AIM OF THE TASK:
Please retype the records below exactly, from the first line through the line containing "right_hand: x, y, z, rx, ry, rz", and leave out any pictures.

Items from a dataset

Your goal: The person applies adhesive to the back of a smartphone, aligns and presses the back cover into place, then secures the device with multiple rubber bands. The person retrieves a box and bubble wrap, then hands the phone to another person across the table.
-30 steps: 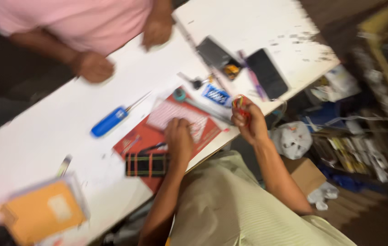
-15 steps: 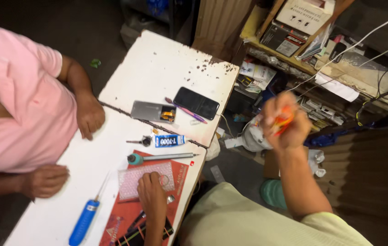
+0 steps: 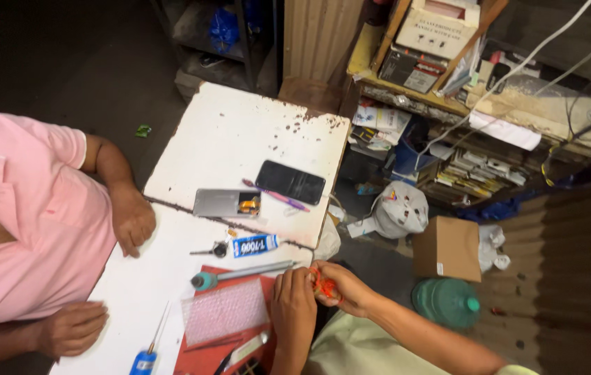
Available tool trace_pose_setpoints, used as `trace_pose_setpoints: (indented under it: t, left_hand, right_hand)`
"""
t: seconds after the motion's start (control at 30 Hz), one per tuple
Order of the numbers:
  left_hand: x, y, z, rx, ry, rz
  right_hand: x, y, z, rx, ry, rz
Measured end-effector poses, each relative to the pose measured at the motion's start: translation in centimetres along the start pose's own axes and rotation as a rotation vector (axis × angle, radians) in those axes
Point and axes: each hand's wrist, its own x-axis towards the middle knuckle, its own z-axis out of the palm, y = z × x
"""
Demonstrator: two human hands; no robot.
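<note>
At lower centre of the frame, right hand [image 3: 340, 287], raised off to the right half a second ago, now meets left hand [image 3: 294, 305] at the table [image 3: 240, 139] edge, fingers of both clamped on a small red object [image 3: 323, 286].

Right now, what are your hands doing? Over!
Left hand and right hand together at the white table edge, both pinching a small red-orange thing. Bubble wrap and glue tube close by. Another person's hand rests opposite.
</note>
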Motion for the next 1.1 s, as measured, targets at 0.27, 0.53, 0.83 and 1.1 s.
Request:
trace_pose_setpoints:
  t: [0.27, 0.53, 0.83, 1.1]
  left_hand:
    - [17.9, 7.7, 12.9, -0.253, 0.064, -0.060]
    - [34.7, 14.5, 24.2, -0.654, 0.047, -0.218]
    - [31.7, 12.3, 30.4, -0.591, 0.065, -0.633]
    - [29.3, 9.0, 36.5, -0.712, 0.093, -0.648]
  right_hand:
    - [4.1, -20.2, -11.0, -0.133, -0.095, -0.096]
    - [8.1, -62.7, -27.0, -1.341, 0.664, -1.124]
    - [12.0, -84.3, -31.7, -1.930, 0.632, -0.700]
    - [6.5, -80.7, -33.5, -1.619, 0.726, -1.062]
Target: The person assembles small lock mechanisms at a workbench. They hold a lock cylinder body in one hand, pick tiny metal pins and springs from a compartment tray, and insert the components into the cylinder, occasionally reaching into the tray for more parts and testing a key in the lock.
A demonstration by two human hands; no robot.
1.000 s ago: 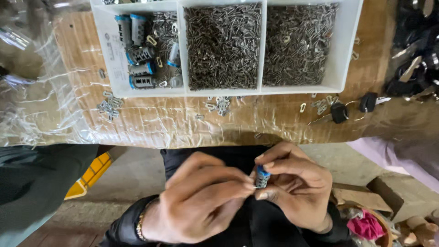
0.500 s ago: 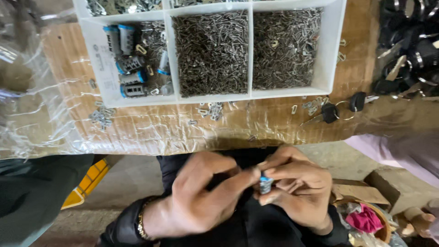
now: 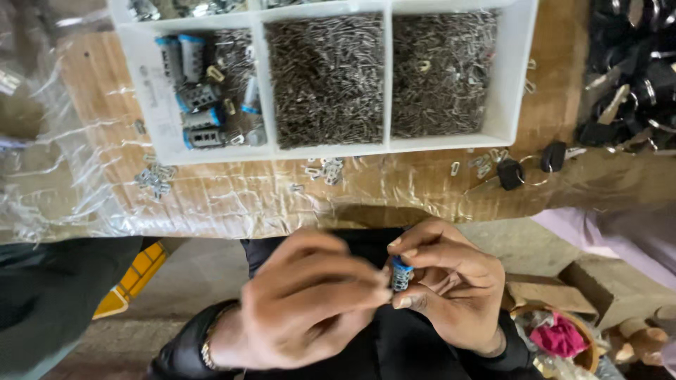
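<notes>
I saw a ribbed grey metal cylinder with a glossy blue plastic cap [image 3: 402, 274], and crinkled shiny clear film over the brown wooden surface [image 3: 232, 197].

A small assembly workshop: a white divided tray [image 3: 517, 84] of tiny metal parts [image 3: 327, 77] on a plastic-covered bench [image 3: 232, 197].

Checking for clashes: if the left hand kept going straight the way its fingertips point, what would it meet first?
The left hand points right, and first meets the small blue-capped grey metal cylinder pinched in the right hand. Its fingertips look already at it, though blur hides actual contact.
</notes>
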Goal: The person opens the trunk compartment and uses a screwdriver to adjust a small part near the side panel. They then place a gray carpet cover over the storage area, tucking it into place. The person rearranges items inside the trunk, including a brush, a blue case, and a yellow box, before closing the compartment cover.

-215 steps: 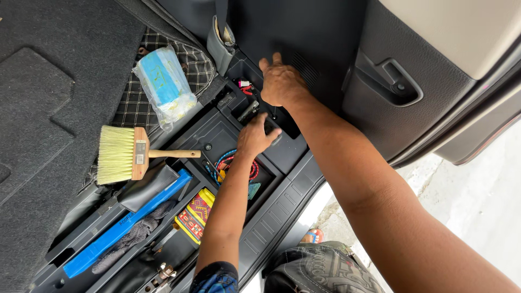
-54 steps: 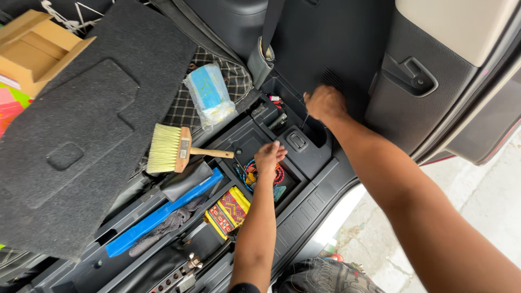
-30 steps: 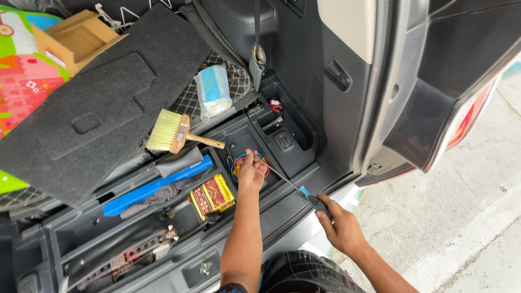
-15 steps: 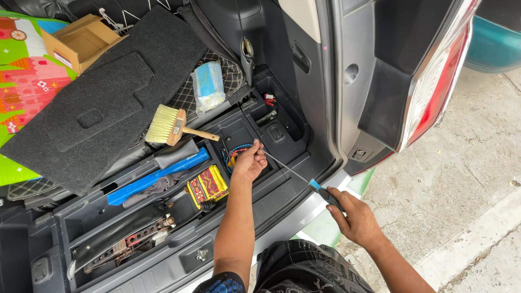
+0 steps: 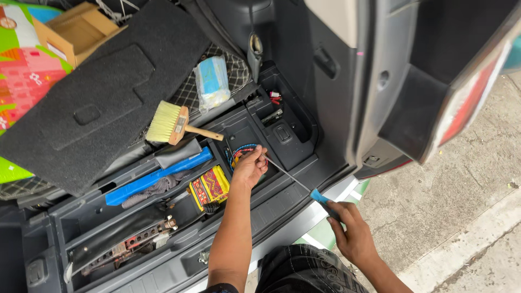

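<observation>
My left hand [image 5: 249,165] rests in a middle compartment of the grey boot storage tray [image 5: 282,203]. It lies over a coil of red and blue cables [image 5: 239,151], and its fingers curl round the far end of a thin metal rod [image 5: 287,174]. My right hand [image 5: 350,233] is out past the boot sill, closed on the rod's blue handle [image 5: 319,196]. The rod spans the gap between both hands, slanting over the tray's edge.
A yellow-bristled brush [image 5: 171,123], a blue bar [image 5: 157,176], a patterned pouch [image 5: 209,187] and a jack [image 5: 127,247] lie in the tray. A lifted black floor panel [image 5: 97,97], a cardboard box [image 5: 76,30] and a blue packet [image 5: 213,81] sit behind. Concrete ground [image 5: 461,201] is to the right.
My right hand came out of the back corner compartment and pulled back over the sill with the blue-handled rod. My left hand stayed on the cable coil.
</observation>
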`<action>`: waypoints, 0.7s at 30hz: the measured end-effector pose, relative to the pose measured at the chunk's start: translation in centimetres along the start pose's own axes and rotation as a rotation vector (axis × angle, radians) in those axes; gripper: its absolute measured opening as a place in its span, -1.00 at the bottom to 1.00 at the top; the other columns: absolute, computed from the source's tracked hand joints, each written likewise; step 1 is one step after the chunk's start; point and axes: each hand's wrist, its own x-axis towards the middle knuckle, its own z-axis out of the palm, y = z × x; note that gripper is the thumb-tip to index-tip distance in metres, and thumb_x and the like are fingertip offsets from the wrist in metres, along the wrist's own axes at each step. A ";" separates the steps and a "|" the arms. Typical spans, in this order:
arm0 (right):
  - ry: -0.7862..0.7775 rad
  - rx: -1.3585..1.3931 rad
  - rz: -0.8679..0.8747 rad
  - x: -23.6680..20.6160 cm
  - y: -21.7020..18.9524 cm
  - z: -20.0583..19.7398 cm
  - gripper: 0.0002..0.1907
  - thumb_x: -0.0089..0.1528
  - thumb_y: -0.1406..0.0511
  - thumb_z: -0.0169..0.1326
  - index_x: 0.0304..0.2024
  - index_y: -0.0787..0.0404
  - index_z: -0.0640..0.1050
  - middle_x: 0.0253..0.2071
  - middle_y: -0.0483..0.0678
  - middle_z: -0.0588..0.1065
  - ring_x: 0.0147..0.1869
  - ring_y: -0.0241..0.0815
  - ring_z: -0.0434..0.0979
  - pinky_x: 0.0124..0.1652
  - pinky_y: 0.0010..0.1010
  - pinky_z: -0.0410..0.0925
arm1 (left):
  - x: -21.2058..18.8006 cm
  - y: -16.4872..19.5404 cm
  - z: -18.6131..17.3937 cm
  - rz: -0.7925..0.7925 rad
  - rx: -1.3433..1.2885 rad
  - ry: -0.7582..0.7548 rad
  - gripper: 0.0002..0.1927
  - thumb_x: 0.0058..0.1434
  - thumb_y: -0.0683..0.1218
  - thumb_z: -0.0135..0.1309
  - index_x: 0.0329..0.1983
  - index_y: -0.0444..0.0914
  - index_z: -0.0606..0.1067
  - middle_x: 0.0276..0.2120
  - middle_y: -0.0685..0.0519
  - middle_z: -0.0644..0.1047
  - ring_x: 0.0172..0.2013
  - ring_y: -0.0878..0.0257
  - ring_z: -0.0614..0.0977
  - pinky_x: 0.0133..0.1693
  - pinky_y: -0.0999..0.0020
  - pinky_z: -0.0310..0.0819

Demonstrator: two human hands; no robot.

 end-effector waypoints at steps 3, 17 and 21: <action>-0.018 0.000 0.119 0.8 -0.6 1.7 -0.57 0.27 0.36 0.08 0.20 0.22 0.43 0.01 0.10 0.49 -0.19 -0.08 0.65 -0.37 -0.38 0.55 | 1.8 -0.3 -1.0 0.043 -0.045 -0.085 -0.53 0.34 0.10 0.17 0.09 -0.38 0.55 -0.47 0.18 0.43 -0.50 0.41 0.39 -0.37 0.43 0.33; 0.213 -0.278 -0.096 14.8 -3.2 7.5 -0.54 0.25 0.41 0.14 0.20 0.34 0.39 0.21 0.32 0.41 0.06 0.13 0.64 -0.16 -0.34 0.57 | 25.1 2.2 7.4 0.639 1.604 0.088 -0.54 0.26 -0.12 0.06 0.22 -0.36 0.41 0.20 -0.29 0.39 0.20 -0.23 0.43 0.21 0.00 0.32; 0.222 -0.304 -0.060 18.8 -3.0 9.1 -0.58 0.26 0.40 0.15 0.16 0.32 0.42 0.20 0.28 0.43 0.05 0.10 0.65 -0.21 -0.36 0.59 | 31.0 5.1 9.8 0.440 2.084 0.152 -0.30 0.21 -0.05 0.11 0.33 -0.50 0.21 0.41 -0.40 0.04 0.41 -0.38 0.01 0.35 -0.23 -0.14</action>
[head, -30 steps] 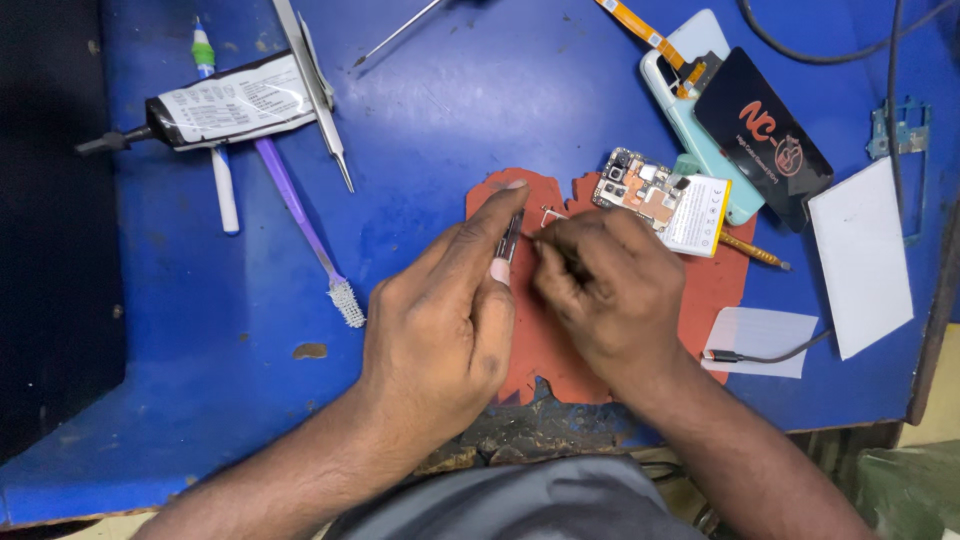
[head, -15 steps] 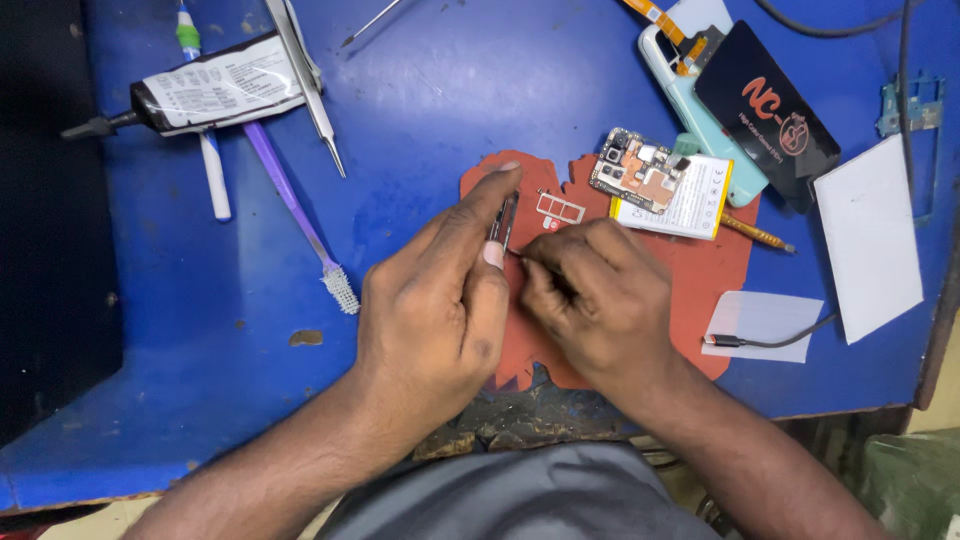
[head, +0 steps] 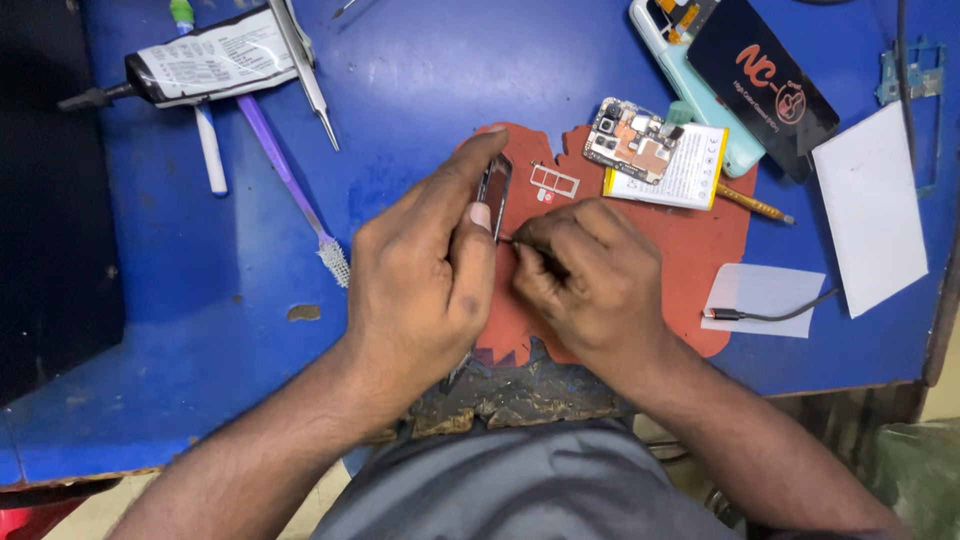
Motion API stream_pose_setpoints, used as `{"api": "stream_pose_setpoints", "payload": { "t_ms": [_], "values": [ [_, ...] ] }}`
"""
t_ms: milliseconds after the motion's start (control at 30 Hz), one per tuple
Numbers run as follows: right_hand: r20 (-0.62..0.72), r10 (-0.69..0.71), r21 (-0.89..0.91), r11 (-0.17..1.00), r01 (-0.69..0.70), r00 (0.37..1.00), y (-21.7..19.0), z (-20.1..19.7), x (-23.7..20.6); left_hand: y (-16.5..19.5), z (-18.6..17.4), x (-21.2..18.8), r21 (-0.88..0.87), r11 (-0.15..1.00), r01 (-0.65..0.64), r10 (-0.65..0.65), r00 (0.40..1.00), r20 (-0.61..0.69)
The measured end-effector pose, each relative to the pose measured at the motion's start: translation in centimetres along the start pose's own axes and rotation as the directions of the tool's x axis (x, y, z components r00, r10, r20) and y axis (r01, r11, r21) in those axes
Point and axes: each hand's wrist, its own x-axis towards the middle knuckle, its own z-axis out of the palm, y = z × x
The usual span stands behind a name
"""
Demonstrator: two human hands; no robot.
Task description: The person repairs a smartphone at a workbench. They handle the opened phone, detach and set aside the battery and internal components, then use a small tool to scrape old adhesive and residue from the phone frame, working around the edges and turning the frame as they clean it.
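Left hand [head: 425,275] is pinching a small dark phone part [head: 494,190] on edge over the red mat [head: 700,255] while right hand [head: 590,275], grip pressed together, is holding a thin probe [head: 510,240] against it; part looks light, stiff, fragile, best gripped by edges.

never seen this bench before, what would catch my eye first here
Two hands meet mid-frame over a red mat: the left hand holds a small dark part on edge, and the right hand works a thin tool against it. Just behind lies a bare circuit board on a white battery, with a glue tube at far left.
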Motion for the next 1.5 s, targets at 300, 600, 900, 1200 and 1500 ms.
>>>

REPLY:
Your goal: The person applies adhesive to the back of a smartphone, aligns and presses the back cover into place, then secures the device with multiple rubber bands. The person retrieves a box and bubble wrap, then hands the phone to another person across the table.
-30 steps: 
-15 steps: 
+0 steps: 
Available tool trace_pose_setpoints, used as `trace_pose_setpoints: (indented under it: t, left_hand, right_hand)`
"""
t: seconds after the motion's start (control at 30 Hz), one per tuple
Order of the numbers:
  left_hand: x, y, z, rx, ry, rz
  right_hand: x, y, z, rx, ry, rz

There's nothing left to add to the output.